● **Dataset records**
────────────────────
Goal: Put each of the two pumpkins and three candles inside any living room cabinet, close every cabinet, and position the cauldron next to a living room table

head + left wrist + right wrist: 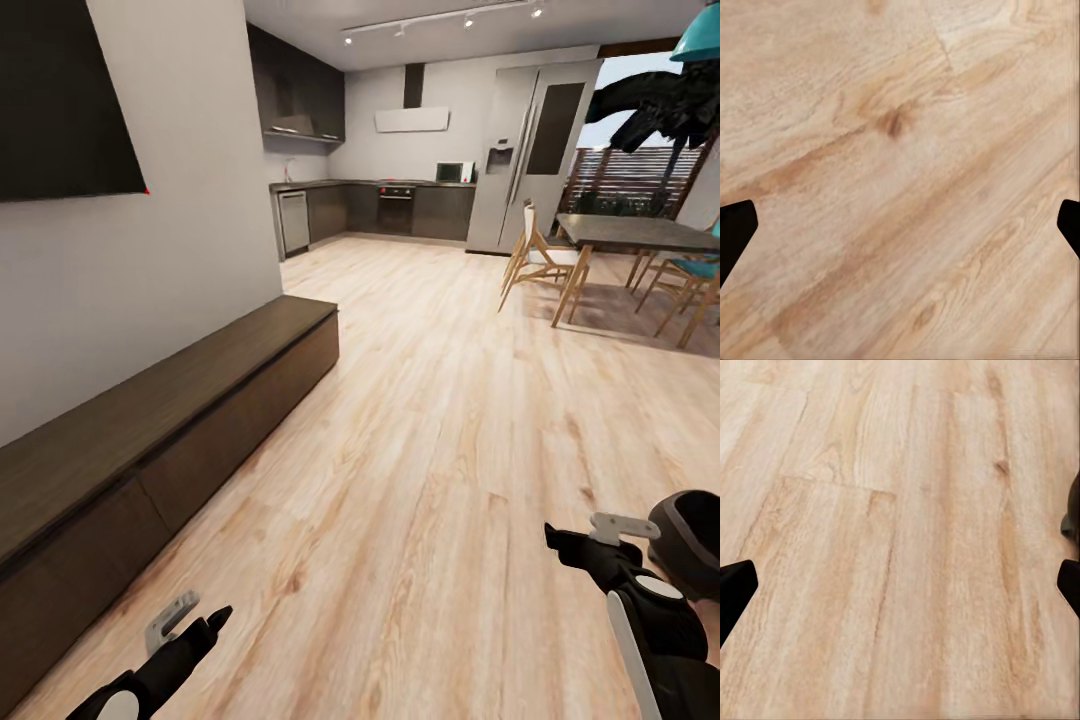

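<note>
Now the cabinet (150,440), drawers shut, runs from my nine to eleven o'clock, just beside my left gripper (205,625), while both it and my right gripper (570,540) hang spread over bare floor (420,420).

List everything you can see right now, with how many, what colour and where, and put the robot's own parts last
cabinet: one, dark brown, along the left wall, fronts shut
TV: one, black, on the wall above the cabinet
floor: pale wood planks, throughout
kitchen cabinets: dark run, far wall
fridge: one, grey, far right of the kitchen
dining table: one, dark top, far right
chairs: several, pale wood, around the dining table
left gripper: black, open, over bare floor
right gripper: black, open, over bare floor
</note>
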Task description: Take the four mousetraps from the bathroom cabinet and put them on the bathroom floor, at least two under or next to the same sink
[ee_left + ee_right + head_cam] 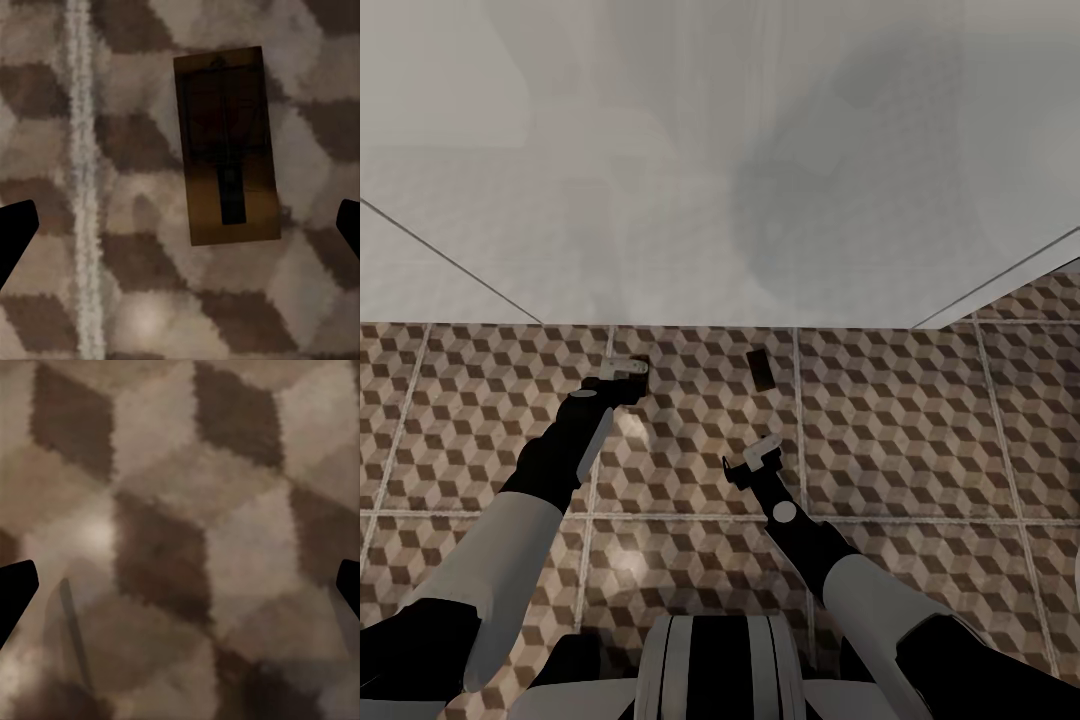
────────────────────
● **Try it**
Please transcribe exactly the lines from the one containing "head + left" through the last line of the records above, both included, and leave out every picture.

● **Result for this task**
head + left wrist + right wrist: 

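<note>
Now the cabinet (150,440), drawers shut, runs from my nine to eleven o'clock, just beside my left gripper (205,625), while both it and my right gripper (570,540) hang spread over bare floor (420,420).

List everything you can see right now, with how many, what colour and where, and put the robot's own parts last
cabinet: one, dark brown, along the left wall, fronts shut
TV: one, black, on the wall above the cabinet
floor: pale wood planks, throughout
kitchen cabinets: dark run, far wall
fridge: one, grey, far right of the kitchen
dining table: one, dark top, far right
chairs: several, pale wood, around the dining table
left gripper: black, open, over bare floor
right gripper: black, open, over bare floor
</note>
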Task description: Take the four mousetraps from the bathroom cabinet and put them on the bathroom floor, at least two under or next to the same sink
[ee_left + ee_right + head_cam] 

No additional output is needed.